Psychiatric care delay in spotlight

The Baltimore Sun

The Maryland Insurance Administration is investigating complaints that some psychiatric patients have been forced to wait hours - in some cases, several days - to be hospitalized because their insurance companies have not responded quickly when emergency room doctors called to verify coverage.The Baltimore health department has sent the state agency information about 10 cases in recent months in which patients endured long waits to be admitted to hospitals because their insurance companies could not be reached for approval.

"The emergency department is no place for someone with serious mental illness to spend days waiting for a call back from an insurance company," said the city's health commissioner, Dr. Joshua M. Sharfstein.

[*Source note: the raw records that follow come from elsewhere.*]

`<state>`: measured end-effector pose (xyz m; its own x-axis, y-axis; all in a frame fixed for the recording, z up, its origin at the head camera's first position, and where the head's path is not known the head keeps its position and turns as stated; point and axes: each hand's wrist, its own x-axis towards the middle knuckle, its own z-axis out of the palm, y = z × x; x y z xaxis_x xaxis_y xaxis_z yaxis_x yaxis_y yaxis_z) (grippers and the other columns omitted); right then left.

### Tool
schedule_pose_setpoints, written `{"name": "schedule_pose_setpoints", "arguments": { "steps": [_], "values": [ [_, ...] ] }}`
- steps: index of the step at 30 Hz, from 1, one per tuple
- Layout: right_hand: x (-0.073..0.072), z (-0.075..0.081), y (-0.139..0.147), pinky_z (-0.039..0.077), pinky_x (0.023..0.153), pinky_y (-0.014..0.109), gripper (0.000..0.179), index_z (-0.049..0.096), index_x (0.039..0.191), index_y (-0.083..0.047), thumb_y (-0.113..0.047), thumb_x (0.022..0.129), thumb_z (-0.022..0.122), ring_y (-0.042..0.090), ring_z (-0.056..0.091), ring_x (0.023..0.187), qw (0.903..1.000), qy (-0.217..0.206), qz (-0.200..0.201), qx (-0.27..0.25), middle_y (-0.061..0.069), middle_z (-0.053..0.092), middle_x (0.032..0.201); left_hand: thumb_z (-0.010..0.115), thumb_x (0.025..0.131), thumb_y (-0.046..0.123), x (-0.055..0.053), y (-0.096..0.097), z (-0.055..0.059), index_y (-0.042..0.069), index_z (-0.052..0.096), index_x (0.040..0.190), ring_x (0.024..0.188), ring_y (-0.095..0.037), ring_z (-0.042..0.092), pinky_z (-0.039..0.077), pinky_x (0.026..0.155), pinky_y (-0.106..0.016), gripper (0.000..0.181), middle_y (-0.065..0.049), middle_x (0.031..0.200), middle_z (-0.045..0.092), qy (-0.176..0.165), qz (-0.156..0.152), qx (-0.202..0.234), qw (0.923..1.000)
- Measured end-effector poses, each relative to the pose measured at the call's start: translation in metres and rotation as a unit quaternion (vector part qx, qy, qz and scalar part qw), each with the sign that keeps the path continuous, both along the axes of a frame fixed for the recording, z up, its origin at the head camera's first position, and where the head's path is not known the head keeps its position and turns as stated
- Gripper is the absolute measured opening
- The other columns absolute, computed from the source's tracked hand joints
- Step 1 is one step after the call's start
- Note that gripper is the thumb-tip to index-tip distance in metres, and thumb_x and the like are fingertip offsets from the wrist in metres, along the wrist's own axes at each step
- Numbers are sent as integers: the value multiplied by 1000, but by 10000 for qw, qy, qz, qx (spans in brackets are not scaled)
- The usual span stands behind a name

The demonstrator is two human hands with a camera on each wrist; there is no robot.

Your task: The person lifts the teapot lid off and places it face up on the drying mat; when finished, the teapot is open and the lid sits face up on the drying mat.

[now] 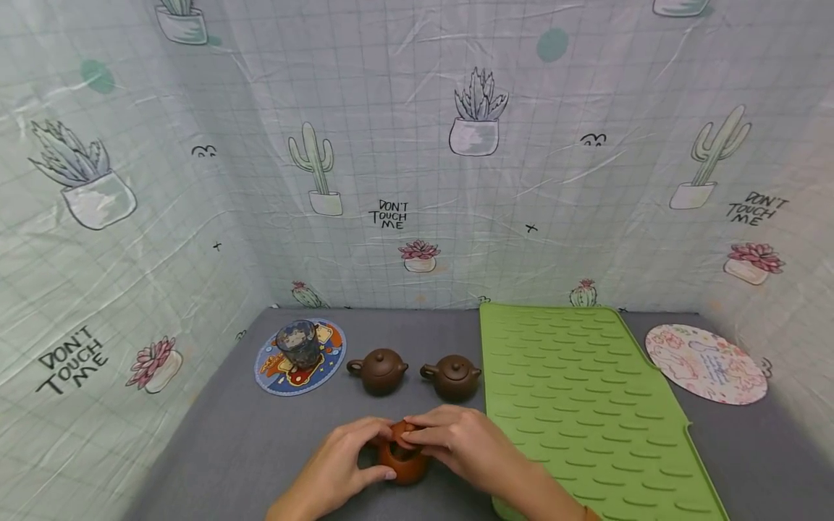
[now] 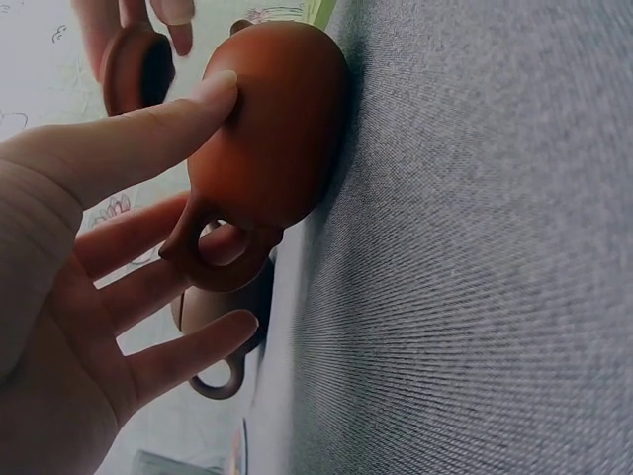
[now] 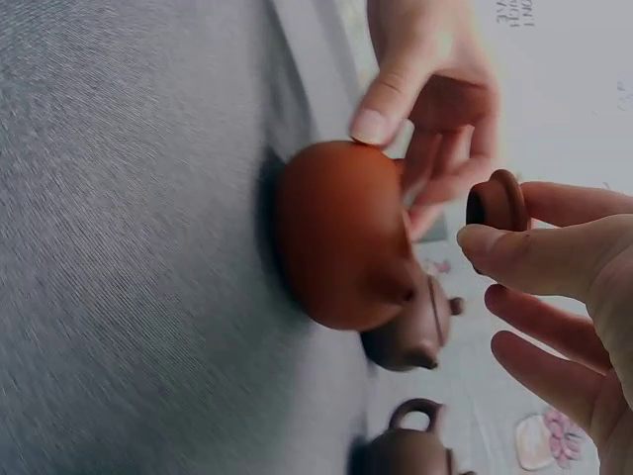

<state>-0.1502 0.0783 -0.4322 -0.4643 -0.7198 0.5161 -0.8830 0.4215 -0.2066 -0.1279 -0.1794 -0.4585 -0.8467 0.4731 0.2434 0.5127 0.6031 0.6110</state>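
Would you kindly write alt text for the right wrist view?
A right hand pinches a small brown lid, apart from an orange-brown teapot that a left hand holds. Two darker brown teapots stand behind it on a grey cloth; the scene appears turned sideways.

On my feeds I log: orange teapot (image 2: 282, 129), smooth, matt, clay by look; lid (image 3: 510, 202), similar finish. Brown teapots (image 1: 382, 375), clay-like, low sheen. Grey cloth (image 2: 475, 247), woven, matt. Green mat (image 1: 586, 394), rubbery-looking, ridged. Backdrop (image 1: 417, 174), creased sheeting, faint gloss.
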Motion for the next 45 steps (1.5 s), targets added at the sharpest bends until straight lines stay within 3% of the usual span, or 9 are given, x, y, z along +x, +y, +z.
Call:
{"name": "schedule_pose_setpoints", "arguments": {
  "steps": [5, 16, 22, 24, 27, 30, 34, 38, 45],
  "values": [
    [-1, 11, 13, 57, 82, 16, 36, 79, 113, -22, -13, 79, 85, 10, 73, 100, 9988, 298, -15, -393, -2, 78, 118, 88, 78, 26, 1, 1, 0, 22, 72, 102, 109, -15, 71, 59, 92, -31, 30, 5, 125, 71, 259, 5, -167, 9995],
    [7, 40, 67, 53, 71, 12, 45, 79, 114, -27, -9, 73, 87, 10, 72, 92, 9949, 455, -530, -725, -3, 78, 118, 88, 77, 29, 1, 0, 1, 26, 73, 97, 110, -15, 72, 59, 95, -34, 26, 6, 124, 73, 114, 85, -263, 9996],
    [11, 42, 95, 55, 73, 14, 30, 79, 114, -26, -19, 85, 82, 10, 73, 92, 9905, 719, -788, -869, -5, 79, 112, 88, 76, 31, 0, -1, 4, 25, 73, 96, 109, -15, 72, 59, 94, -35, 26, 5, 122, 74, 21, 24, -401, 9992],
    [11, 42, 101, 56, 74, 15, 21, 79, 114, -26, -29, 94, 72, 10, 73, 92, 9898, 739, -868, -849, -6, 79, 111, 89, 75, 30, -1, 0, 6, 24, 74, 95, 109, -16, 72, 59, 94, -36, 26, 5, 121, 74, 73, 27, -470, 9989],
    [11, 39, 108, 55, 75, 15, 27, 78, 115, -27, -39, 101, 59, 10, 73, 93, 9901, 707, -917, -790, -8, 79, 112, 90, 74, 29, -3, 1, 9, 24, 74, 94, 109, -16, 72, 59, 94, -36, 26, 5, 121, 75, 123, 39, -527, 9985],
    [11, 34, 114, 55, 74, 15, 24, 78, 114, -28, -29, 90, 76, 11, 73, 93, 9908, 624, -935, -747, -7, 79, 112, 90, 74, 29, -3, 2, 10, 24, 74, 94, 109, -16, 72, 59, 93, -36, 26, 5, 121, 75, 154, 40, -562, 9983],
    [12, 26, 118, 55, 83, 12, 54, 78, 114, -27, -6, 66, 89, 13, 75, 95, 9919, 455, -980, -667, -5, 79, 112, 90, 74, 30, -4, 2, 11, 24, 74, 94, 109, -16, 72, 59, 93, -36, 26, 5, 121, 75, 154, 78, -630, 9979],
    [14, 15, 120, 51, 92, 8, 57, 77, 117, -24, -4, 65, 89, 14, 77, 98, 9932, 243, -976, -592, -2, 79, 114, 90, 74, 30, -4, 1, 12, 25, 74, 94, 109, -16, 72, 58, 93, -37, 26, 6, 121, 74, 87, 138, -702, 9974],
    [20, -5, 124, 51, 88, 5, 50, 76, 116, -21, -5, 71, 87, 9, 76, 94, 9935, -107, -1025, -488, -7, 79, 105, 90, 73, 31, -4, 2, 12, 25, 74, 94, 108, -15, 72, 59, 92, -36, 27, 7, 121, 74, 67, 139, -730, 9972]
  ]
}}
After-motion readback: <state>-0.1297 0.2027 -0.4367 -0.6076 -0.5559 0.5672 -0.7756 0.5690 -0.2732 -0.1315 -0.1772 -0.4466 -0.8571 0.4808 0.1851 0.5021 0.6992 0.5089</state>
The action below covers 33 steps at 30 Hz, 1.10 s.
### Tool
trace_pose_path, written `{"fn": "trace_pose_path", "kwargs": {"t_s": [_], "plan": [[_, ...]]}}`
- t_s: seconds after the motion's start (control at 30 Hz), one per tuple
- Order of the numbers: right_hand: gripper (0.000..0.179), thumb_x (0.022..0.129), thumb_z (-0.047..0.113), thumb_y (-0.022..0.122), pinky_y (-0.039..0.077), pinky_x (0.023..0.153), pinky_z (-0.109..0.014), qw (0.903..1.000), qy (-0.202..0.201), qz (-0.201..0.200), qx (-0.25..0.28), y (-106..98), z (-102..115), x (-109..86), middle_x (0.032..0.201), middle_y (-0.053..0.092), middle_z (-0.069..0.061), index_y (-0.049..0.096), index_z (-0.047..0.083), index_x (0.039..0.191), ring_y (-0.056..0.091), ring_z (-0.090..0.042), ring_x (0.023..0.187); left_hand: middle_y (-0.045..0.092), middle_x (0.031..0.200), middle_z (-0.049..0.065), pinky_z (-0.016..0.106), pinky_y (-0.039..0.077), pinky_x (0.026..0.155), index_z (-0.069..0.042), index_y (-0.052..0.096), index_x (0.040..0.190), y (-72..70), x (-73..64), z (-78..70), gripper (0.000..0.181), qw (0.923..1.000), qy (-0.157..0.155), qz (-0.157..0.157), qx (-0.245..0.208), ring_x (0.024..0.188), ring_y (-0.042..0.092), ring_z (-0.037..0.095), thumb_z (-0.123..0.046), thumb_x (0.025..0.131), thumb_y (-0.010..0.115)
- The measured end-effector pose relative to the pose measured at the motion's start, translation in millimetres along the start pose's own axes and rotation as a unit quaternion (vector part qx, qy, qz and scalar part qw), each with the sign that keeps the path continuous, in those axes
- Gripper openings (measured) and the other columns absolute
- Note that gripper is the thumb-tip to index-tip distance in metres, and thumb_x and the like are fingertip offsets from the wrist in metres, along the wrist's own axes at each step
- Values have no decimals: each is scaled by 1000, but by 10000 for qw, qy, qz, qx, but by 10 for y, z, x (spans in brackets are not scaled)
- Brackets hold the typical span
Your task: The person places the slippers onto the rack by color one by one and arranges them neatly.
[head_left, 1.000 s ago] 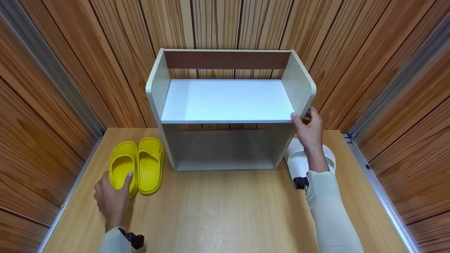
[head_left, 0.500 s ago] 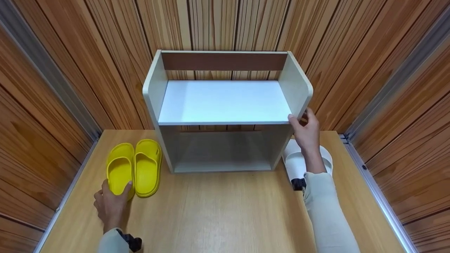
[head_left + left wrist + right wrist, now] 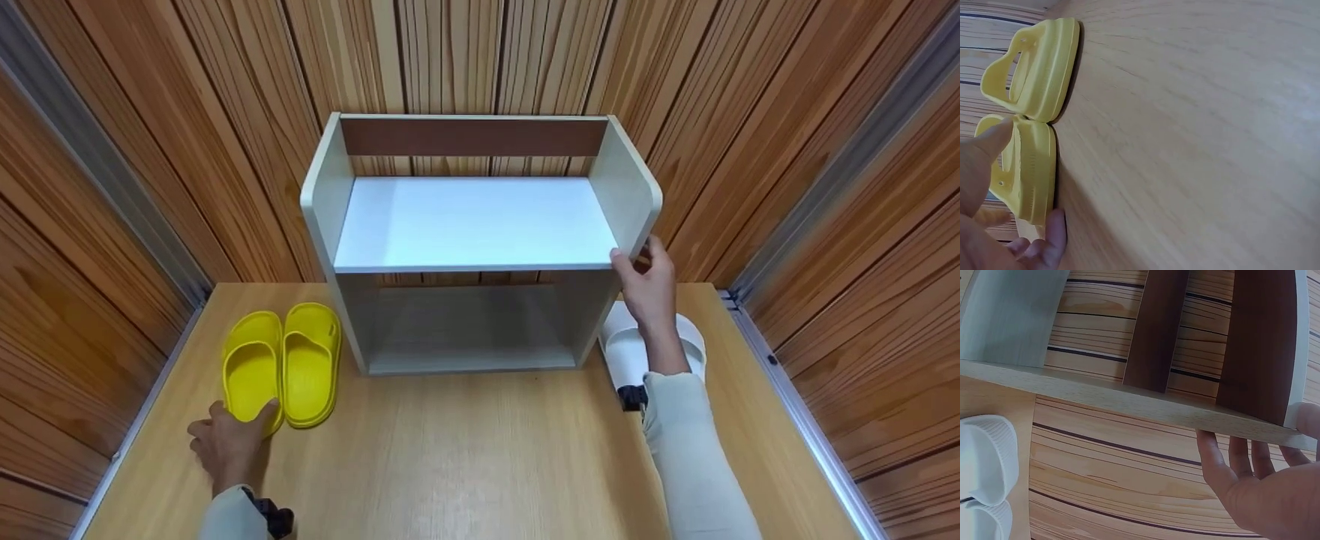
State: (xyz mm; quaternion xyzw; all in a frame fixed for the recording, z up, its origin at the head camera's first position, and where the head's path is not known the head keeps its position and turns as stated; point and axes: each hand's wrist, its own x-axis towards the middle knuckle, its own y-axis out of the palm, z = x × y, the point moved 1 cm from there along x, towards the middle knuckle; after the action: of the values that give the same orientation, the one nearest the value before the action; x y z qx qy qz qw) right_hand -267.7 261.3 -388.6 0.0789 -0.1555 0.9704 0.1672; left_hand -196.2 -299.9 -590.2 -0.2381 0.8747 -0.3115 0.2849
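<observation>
A pair of yellow slippers (image 3: 280,367) stands side by side left of a small two-tier shelf unit (image 3: 472,225). My left hand (image 3: 227,448) is at the heel of the outer slipper, thumb and fingers spread to either side. In the left wrist view its thumb overlaps the heel of that slipper (image 3: 1036,169); whether it touches is unclear. My right hand (image 3: 651,296) grips the shelf unit's right side panel, thumb at the front edge of the white middle board. In the right wrist view its fingers lie against the panel's outer face (image 3: 1129,405).
White slippers (image 3: 626,349) stand right of the shelf unit, partly behind my right forearm. Wood-plank walls (image 3: 465,60) close off the back and both sides. A light wooden floor board (image 3: 465,450) lies under everything, with metal rails (image 3: 795,405) along its sides.
My left hand has drawn back slightly toward me from the outer yellow slipper's heel. My right hand keeps its grip on the panel. The whole head view has shifted slightly; the slippers stay in place.
</observation>
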Motion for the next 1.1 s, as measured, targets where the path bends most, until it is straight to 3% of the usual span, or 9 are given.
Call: {"fn": "trace_pose_path", "kwargs": {"t_s": [0.27,0.5,0.7,0.87,1.0,1.1], "plan": [[65,101,29,61,41,109,-51,10000,27,48,41,-7,2,2,151,44,-14,34,10,157,48,-33,131,26,125,39,59,37,98,21,30,138,67,15,-8,100,9999,49,11,142,114,30,52,-54,87,71],[66,101,33,61,42,108,-51,10000,5,9,-17,-8,8,5,151,44,-14,34,10,156,48,-34,131,29,129,40,58,36,101,19,30,140,76,13,-26,96,10000,44,-43,24,117,30,51,-48,88,73],[65,101,32,61,43,107,-52,9999,-124,83,43,8,-11,-15,150,45,-15,34,9,156,50,-34,129,36,129,37,58,34,99,15,27,145,-8,-9,-2,95,9999,-5,-42,-130,119,31,51,-43,89,75],[64,101,28,61,46,103,-54,9995,-232,121,188,5,-24,-18,147,46,-18,34,7,156,51,-36,125,29,136,39,60,35,104,11,20,153,-85,-23,-21,96,9999,18,-21,-149,120,35,51,-32,89,78],[64,101,27,60,47,103,-53,9995,-201,143,213,-1,-39,-8,148,45,-17,33,8,157,51,-36,125,26,137,40,61,38,103,11,20,153,-135,-24,-34,83,9997,3,72,-230,112,41,48,-18,94,71],[63,102,25,59,47,103,-53,9995,-192,130,201,-3,-54,5,149,45,-17,33,8,157,51,-36,126,26,140,40,61,35,106,14,22,152,-159,-11,-4,73,9985,158,31,-525,117,38,48,-10,96,62]]}}
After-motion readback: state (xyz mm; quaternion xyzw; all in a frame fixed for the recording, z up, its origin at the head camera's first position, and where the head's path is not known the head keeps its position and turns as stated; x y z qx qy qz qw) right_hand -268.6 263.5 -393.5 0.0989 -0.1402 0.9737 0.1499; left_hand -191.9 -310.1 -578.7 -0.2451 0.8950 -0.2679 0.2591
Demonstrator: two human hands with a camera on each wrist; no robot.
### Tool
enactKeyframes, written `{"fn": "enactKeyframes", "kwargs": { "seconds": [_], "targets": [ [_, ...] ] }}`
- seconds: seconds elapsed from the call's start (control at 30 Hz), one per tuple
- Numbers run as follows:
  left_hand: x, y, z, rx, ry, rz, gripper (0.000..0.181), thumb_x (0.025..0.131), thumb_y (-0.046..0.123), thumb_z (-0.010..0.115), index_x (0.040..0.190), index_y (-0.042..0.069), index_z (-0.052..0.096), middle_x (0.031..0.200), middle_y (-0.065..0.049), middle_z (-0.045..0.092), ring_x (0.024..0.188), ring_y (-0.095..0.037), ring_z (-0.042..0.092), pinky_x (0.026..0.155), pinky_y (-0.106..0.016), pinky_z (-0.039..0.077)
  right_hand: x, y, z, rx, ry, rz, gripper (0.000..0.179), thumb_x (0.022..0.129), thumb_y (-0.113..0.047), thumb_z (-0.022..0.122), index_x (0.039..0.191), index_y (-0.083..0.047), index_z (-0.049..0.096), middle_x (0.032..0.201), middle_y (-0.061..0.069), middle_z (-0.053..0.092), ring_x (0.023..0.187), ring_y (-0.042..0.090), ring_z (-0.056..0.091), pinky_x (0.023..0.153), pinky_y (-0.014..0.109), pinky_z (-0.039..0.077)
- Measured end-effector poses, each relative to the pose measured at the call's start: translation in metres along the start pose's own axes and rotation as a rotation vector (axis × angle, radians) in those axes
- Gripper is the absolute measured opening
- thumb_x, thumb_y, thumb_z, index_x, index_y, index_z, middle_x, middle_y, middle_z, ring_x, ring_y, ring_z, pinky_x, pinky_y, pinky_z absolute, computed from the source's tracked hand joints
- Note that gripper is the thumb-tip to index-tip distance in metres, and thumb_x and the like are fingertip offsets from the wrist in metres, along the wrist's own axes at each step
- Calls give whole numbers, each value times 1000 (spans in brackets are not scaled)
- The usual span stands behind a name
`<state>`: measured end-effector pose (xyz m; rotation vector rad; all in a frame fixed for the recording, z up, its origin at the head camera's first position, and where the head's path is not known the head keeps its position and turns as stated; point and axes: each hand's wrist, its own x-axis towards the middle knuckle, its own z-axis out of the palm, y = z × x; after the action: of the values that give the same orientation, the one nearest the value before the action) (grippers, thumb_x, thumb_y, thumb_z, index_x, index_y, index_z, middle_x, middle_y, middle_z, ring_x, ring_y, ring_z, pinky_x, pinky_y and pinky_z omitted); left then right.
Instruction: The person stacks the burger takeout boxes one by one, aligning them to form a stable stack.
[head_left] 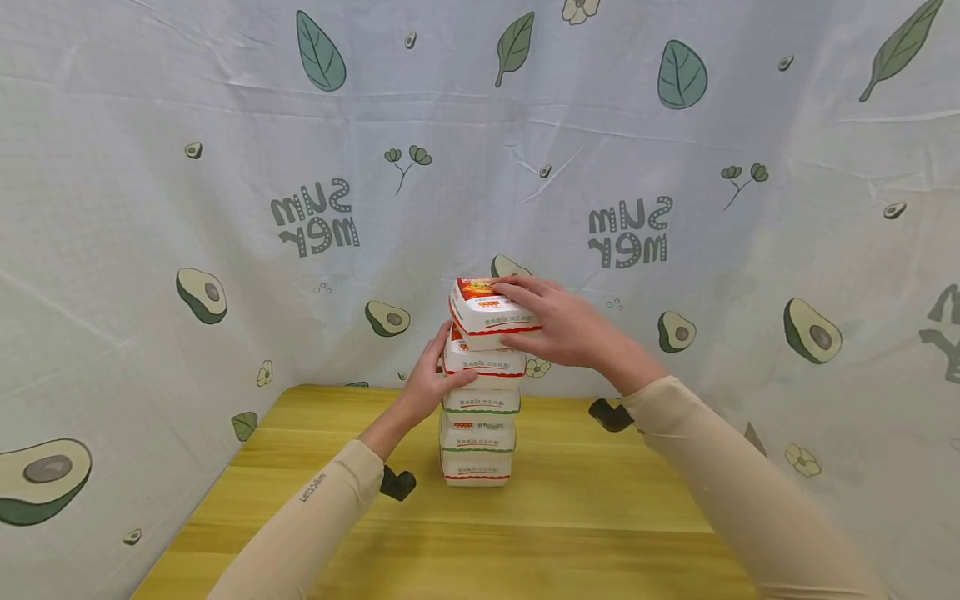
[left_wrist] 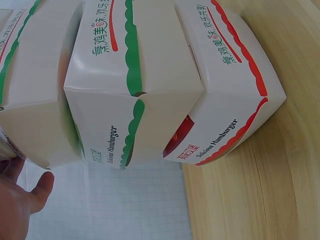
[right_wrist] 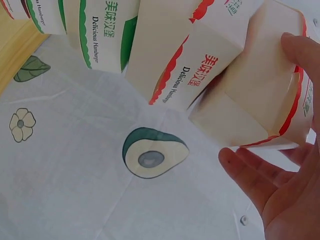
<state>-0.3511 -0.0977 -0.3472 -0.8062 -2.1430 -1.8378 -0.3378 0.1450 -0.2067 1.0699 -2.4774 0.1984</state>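
Several white paper hamburger boxes form a tall stack [head_left: 477, 437]. My right hand [head_left: 566, 325] grips the top box [head_left: 487, 318], with fingers across its lid and right side and the thumb low on its front. That box overhangs the stack to the right, and in the right wrist view it sits at an angle to the box below. My left hand [head_left: 431, 383] rests against the left side of the second box [head_left: 495, 364], its thumb laid over the front and its fingers extended. Green-trimmed boxes [left_wrist: 107, 65] and a red-trimmed bottom box [left_wrist: 230, 80] show in the left wrist view.
A yellow wooden table [head_left: 600, 500] carries the stack near its back edge. Behind it hangs a pale cloth [head_left: 480, 183] printed with avocados, leaves and flowers. Black straps [head_left: 611, 414] show at both wrists.
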Motion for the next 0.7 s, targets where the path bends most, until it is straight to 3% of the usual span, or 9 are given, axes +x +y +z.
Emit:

The insurance administration says it has launched an investigation seeking specifics about the cases and collecting information about patients, providers and insurers.

"We don't know if this can be something as benign as the providers, for whatever reasons, have an incorrect phone number ... or whether there is truly an issue here that the [insurers] are not answering the phone," said Karen Barrow, a Maryland Insurance Administration spokeswoman.

"We definitely take this complaint and all the complaints we receive very seriously," she said. "I can say it is being actively pursued."

Excessive delays are illegal under a state law, passed in 2006, designed to guarantee that insurance companies don't leave patients in limbo when they need psychiatric treatment. The law says insurers must be available around the clock and must respond to requests for preauthorization within two hours.

The insurance administration has the authority to fine insurers who don't comply with the law, Barrow said.

Insurance companies generally handle hospital admissions for psychiatric patients differently than they do for other seriously ill patients who arrive at an emergency room. Insurers tend to insist on preauthorization for psychiatric hospital care. Hospitals that provide care without the approval risk being stuck with the bill.

Kevin Kane, a spokesman with CareFirst BlueCross BlueShield, a company named in the city health department's list of complaints, said it works to respond to requests for hospital admissions within an hour. If it cannot, the company's practice is to authorize care, he said.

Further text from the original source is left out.